Your instructions:
Repeat the listing exactly, minus the pictures.

_ _ _ _ _ _ _

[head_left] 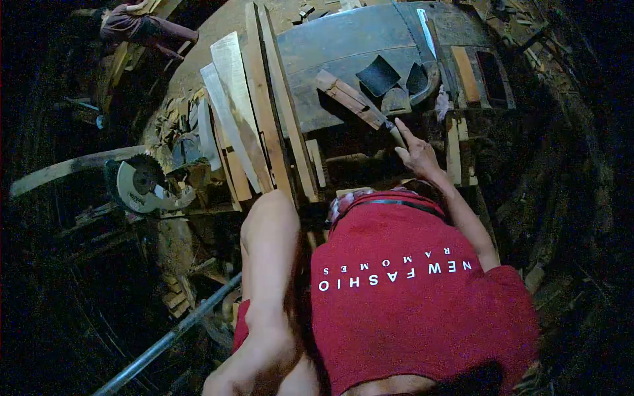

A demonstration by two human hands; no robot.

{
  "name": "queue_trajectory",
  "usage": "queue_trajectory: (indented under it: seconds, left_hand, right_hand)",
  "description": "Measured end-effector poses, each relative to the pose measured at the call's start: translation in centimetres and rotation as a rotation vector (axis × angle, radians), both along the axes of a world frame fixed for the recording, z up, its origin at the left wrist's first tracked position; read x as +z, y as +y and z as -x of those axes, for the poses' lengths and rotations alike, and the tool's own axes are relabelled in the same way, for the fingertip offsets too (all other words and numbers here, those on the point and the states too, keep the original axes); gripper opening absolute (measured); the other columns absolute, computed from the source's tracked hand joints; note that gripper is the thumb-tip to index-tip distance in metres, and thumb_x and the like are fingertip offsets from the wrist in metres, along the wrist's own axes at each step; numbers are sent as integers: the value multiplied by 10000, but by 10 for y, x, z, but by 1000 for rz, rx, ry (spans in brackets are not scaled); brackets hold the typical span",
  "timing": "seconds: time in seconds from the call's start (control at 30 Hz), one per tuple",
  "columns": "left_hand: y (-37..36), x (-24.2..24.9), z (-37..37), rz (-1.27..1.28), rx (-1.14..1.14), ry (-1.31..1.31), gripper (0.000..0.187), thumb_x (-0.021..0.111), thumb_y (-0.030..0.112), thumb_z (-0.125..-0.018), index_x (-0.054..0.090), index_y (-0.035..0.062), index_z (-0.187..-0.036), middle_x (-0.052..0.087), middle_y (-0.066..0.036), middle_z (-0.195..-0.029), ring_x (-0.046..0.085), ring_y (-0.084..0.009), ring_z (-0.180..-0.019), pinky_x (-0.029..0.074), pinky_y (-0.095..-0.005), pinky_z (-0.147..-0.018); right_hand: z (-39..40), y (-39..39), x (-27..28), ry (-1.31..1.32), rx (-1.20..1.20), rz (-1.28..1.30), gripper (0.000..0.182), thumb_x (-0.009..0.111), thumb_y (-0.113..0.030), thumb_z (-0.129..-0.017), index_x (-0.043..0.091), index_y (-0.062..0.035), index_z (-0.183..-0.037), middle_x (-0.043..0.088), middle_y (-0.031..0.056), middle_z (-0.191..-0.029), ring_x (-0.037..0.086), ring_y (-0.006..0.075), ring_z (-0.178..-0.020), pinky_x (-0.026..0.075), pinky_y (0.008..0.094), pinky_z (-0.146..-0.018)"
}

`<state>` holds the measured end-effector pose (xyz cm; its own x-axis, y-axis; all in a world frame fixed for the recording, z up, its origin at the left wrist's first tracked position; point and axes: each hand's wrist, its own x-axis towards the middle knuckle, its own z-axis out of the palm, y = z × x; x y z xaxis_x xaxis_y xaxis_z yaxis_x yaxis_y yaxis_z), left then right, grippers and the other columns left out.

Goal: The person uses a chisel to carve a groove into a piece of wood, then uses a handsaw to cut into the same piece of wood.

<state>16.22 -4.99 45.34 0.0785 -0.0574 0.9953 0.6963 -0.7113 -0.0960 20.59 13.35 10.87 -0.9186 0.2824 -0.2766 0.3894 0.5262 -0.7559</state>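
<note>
My right hand (419, 157) is closed around a pale-handled tool (397, 136), with the index finger stretched along it. A metal collar shows at the handle's far end, where it meets a short, notched wooden block (350, 99) on the dark worktop (330, 49). I cannot make out the tool's blade or its kind. Just beyond the block lie dark square sheets (378, 74) and a curved clamp-like piece (428, 86). My left hand does not show; at lower left only a bare bent limb reaches up to the long planks (261, 99).
At left sits a power saw with a round toothed blade (145, 175). A handsaw-like blade (426, 33) and an orange-brown board (465, 72) lie at the far right. A metal pipe (172, 336) slants across lower left. Another person (142, 26) is at upper left.
</note>
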Motion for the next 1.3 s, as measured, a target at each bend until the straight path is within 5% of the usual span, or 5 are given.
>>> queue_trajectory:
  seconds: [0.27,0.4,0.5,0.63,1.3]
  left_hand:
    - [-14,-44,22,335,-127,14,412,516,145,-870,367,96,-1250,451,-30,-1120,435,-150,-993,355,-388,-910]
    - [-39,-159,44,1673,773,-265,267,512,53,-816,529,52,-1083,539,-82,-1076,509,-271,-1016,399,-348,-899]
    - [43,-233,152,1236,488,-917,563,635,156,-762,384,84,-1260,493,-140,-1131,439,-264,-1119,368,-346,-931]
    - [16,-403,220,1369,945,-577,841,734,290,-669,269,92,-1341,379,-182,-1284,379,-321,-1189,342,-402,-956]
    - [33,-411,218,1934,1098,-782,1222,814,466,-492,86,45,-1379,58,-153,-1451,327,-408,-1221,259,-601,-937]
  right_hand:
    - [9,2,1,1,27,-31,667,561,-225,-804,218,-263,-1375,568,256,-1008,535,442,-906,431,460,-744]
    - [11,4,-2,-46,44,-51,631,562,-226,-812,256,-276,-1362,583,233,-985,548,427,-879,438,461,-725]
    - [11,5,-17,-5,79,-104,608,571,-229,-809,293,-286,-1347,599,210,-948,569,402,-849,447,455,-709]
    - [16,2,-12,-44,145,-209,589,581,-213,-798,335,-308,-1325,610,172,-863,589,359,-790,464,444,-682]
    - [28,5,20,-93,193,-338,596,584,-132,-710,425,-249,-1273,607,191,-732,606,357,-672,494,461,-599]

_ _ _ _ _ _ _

Answer to this task:
[head_left] 

A demonstration by two human hands; no robot.

{
  "name": "queue_trajectory",
  "usage": "queue_trajectory: (indented under it: seconds, left_hand, right_hand)",
  "description": "Measured end-effector poses, each relative to the pose measured at the call's start: translation in centimetres and rotation as a rotation vector (axis × angle, radians), both along the axes of a world frame fixed for the recording, z up, its origin at the left wrist's first tracked position; read x as +z, y as +y and z as -x of those axes, for the poses' lengths and rotations alike, and the tool's own axes are relabelled in the same way, for the fingertip offsets too (all other words and numbers here, those on the point and the states too, keep the original axes); gripper opening absolute (measured); the other columns absolute, computed from the source's tracked hand joints; note that gripper is the thumb-tip to index-tip distance in metres, and thumb_x and the like are fingertip offsets from the wrist in metres, along the wrist's own axes at each step; numbers are sent as integers: the value multiplied by 10000, but by 10 for y, x, z, but by 1000 for rz, rx, ry (spans in brackets are not scaled); brackets hold the typical span",
  "timing": "seconds: time in seconds from the call's start (control at 30 Hz), one per tuple",
  "columns": "left_hand: y (-37..36), x (-24.2..24.9), z (-37..37), rz (-1.27..1.28), rx (-1.14..1.14), ry (-1.31..1.31), gripper (0.000..0.187), thumb_x (-0.021..0.111), thumb_y (-0.030..0.112), thumb_z (-0.125..-0.018), index_x (-0.054..0.090), index_y (-0.035..0.062), index_z (-0.187..-0.036), middle_x (-0.052..0.087), middle_y (-0.066..0.036), middle_z (-0.195..-0.029), ring_x (-0.046..0.085), ring_y (-0.084..0.009), ring_z (-0.180..-0.019), pinky_x (-0.029..0.074), pinky_y (-0.095..-0.005), pinky_z (-0.147..-0.018); right_hand: z (-39..40), y (-39..39), x (-27..28), ry (-1.31..1.32), rx (-1.20..1.20), rz (-1.28..1.30), gripper (0.000..0.182), thumb_x (-0.009..0.111), thumb_y (-0.113..0.030), thumb_z (-0.129..-0.017), index_x (-0.043..0.091), index_y (-0.062..0.035), index_z (-0.183..-0.037), middle_x (-0.043..0.088), middle_y (-0.031..0.056), middle_z (-0.191..-0.029), ring_x (-0.037..0.086), ring_y (-0.006..0.075), ring_z (-0.178..-0.020), pinky_x (-0.026..0.075), pinky_y (0.008..0.094), pinky_z (-0.146..-0.018)"
}

`<state>` holds the measured end-effector pose (xyz cm; its own x-axis, y-axis; all in a world frame fixed for the recording, z up, its origin at the left wrist's first tracked position; point and axes: each hand's wrist, its own x-axis towards the middle knuckle, its own z-axis out of the palm, y = z × x; x y z xaxis_x xaxis_y xaxis_z yaxis_x yaxis_y yaxis_z), left then right, grippers and the other columns left out.

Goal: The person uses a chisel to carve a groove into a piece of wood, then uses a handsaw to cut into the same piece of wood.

<state>16.22 -4.99 45.34 0.0785 -0.0574 0.9953 0.6963 -0.7113 -0.0960 20.59 13.35 10.87 -0.9186 0.2824 -0.2766 0.3894 0.5262 -0.7559</state>
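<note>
My right hand (419, 157) is closed around a pale-handled tool (397, 136), with the index finger stretched along it. A metal collar shows at the handle's far end, where it meets a short, notched wooden block (350, 99) on the dark worktop (330, 49). I cannot make out the tool's blade or its kind. Just beyond the block lie dark square sheets (378, 74) and a curved clamp-like piece (428, 86). My left hand does not show; at lower left only a bare bent limb reaches up to the long planks (261, 99).
At left sits a power saw with a round toothed blade (145, 175). A handsaw-like blade (426, 33) and an orange-brown board (465, 72) lie at the far right. A metal pipe (172, 336) slants across lower left. Another person (142, 26) is at upper left.
</note>
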Motion for the next 1.3 s, as measured, a target at each bend until the straight path is within 5% of the usual span, or 5 are given.
>>> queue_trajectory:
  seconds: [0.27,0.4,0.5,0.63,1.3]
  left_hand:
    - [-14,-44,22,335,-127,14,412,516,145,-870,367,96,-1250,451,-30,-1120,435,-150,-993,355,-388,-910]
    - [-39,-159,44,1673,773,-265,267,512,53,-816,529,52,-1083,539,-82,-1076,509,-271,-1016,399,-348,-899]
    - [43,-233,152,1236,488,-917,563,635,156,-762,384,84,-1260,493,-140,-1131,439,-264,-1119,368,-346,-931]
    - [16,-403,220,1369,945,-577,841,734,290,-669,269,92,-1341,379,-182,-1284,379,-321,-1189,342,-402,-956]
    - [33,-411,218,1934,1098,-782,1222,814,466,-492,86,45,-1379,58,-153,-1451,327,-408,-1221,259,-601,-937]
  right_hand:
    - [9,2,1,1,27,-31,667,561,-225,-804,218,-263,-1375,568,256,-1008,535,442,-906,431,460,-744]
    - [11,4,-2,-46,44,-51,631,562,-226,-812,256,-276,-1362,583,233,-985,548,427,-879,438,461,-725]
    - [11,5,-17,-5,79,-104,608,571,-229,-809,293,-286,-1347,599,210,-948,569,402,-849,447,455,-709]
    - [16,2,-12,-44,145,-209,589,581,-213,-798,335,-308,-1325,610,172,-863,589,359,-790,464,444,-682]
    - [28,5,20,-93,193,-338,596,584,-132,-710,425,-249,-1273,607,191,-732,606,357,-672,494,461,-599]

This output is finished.